What you are asked to do
Taking the line with "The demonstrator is" as the first and the line with "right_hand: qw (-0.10" as the last, set down exactly every line in that range from the entries below, and no more.

Supplied records

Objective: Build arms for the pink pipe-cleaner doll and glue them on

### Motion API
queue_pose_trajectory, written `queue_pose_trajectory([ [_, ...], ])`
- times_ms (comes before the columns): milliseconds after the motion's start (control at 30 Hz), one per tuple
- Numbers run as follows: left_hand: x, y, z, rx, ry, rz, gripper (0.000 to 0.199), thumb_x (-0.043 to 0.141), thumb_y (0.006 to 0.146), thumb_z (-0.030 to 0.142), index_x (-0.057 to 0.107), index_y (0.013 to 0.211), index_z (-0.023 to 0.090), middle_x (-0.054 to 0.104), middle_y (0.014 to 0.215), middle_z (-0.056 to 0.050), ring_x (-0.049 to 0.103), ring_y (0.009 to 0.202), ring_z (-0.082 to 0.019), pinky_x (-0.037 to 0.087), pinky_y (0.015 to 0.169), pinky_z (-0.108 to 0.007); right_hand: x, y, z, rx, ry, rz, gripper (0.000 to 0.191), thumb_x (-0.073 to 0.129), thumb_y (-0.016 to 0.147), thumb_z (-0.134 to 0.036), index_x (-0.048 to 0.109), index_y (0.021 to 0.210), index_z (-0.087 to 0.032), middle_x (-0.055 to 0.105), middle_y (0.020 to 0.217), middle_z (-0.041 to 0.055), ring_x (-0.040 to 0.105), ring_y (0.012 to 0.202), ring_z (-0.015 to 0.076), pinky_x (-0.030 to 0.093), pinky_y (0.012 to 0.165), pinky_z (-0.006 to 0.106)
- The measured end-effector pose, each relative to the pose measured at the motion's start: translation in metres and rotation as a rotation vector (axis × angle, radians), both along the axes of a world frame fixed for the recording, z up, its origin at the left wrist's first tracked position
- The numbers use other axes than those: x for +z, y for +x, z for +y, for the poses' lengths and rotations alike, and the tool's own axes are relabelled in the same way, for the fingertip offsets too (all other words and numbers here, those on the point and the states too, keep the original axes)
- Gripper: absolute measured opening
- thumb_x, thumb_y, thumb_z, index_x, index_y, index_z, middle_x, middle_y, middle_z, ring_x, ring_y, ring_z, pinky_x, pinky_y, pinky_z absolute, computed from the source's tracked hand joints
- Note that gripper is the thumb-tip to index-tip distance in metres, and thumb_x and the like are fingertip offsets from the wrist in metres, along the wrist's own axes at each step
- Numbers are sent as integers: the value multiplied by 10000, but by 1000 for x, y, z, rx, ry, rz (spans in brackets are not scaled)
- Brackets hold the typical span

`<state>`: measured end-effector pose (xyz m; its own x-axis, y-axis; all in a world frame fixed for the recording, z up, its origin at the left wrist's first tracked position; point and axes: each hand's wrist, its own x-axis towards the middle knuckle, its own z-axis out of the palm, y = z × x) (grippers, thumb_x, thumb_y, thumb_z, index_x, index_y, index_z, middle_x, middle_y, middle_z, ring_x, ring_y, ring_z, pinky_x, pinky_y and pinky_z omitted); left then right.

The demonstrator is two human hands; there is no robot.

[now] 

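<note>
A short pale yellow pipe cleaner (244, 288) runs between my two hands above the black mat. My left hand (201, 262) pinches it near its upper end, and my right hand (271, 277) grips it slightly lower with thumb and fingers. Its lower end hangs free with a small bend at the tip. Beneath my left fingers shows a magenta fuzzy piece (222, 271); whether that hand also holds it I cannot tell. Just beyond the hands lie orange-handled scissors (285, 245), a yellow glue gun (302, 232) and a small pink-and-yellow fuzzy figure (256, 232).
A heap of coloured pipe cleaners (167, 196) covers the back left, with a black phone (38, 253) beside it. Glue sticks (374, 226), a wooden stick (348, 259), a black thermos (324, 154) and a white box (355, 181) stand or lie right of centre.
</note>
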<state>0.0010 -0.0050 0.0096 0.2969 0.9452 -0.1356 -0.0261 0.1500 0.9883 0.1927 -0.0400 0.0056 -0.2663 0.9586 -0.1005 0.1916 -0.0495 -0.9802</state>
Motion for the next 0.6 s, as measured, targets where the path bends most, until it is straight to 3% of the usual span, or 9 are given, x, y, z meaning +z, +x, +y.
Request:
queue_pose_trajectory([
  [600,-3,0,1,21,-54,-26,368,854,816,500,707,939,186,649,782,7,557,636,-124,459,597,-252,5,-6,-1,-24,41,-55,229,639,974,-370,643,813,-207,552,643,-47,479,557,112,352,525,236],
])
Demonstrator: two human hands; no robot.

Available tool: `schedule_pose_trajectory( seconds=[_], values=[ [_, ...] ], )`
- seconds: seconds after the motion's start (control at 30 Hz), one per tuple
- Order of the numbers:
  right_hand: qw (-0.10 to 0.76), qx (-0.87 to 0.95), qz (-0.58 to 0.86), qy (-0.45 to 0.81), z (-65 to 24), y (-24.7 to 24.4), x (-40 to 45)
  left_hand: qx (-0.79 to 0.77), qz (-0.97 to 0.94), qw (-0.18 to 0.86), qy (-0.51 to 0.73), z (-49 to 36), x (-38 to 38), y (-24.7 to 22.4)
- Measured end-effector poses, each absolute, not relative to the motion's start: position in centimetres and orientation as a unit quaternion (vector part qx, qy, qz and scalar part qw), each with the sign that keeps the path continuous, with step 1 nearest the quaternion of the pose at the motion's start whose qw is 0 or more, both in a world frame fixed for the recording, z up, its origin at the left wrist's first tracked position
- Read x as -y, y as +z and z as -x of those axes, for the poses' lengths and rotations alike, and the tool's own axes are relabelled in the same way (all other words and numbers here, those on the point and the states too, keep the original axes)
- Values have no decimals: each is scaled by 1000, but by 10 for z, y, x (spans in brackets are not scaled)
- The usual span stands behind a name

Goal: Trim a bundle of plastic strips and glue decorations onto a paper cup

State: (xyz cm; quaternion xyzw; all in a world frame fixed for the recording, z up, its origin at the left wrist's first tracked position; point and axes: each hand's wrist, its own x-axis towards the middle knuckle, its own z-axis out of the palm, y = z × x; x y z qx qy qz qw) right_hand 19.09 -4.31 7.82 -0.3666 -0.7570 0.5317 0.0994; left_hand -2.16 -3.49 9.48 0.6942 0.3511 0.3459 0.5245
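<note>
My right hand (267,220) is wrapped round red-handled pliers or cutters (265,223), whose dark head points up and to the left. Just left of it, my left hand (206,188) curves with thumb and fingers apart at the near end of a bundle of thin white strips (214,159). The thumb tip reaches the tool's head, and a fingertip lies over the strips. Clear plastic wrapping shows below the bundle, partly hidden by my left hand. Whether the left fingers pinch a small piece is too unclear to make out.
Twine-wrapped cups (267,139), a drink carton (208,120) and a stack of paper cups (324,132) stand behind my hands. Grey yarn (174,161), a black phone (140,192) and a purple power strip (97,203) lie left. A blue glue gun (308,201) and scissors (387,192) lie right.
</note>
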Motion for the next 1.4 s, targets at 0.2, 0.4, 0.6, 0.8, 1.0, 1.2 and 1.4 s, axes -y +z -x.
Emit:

Task answer
The demonstrator is two human hands; there is no robot.

[now] 

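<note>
A short pale yellow pipe cleaner (244, 288) runs between my two hands above the black mat. My left hand (201, 262) pinches it near its upper end, and my right hand (271, 277) grips it slightly lower with thumb and fingers. Its lower end hangs free with a small bend at the tip. Beneath my left fingers shows a magenta fuzzy piece (222, 271); whether that hand also holds it I cannot tell. Just beyond the hands lie orange-handled scissors (285, 245), a yellow glue gun (302, 232) and a small pink-and-yellow fuzzy figure (256, 232).
A heap of coloured pipe cleaners (167, 196) covers the back left, with a black phone (38, 253) beside it. Glue sticks (374, 226), a wooden stick (348, 259), a black thermos (324, 154) and a white box (355, 181) stand or lie right of centre.
</note>
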<state>0.0010 -0.0050 0.0096 0.2969 0.9452 -0.1356 -0.0261 0.1500 0.9883 0.1927 -0.0400 0.0056 -0.2663 0.9586 -0.1005 0.1916 -0.0495 -0.9802</state>
Motion for the next 0.6 s, as measured, targets where the path bends most, until it is straight to 3% of the usual span, or 9 are given, x, y, z meaning +z, +x, +y.
Request:
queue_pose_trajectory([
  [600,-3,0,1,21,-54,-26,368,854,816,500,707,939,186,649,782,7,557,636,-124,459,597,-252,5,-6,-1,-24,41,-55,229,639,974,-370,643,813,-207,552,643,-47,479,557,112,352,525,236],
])
Demonstrator: two human hands; no robot.

Available tool: `schedule_pose_trajectory( seconds=[_], values=[ [_, ...] ], )`
- seconds: seconds after the motion's start (control at 30 Hz), one per tuple
- Order of the numbers:
  right_hand: qw (-0.10 to 0.76), qx (-0.87 to 0.95), qz (-0.58 to 0.86), qy (-0.45 to 0.81), z (-65 to 24), y (-24.7 to 24.4), x (-40 to 45)

Nothing else is required to complete this exercise.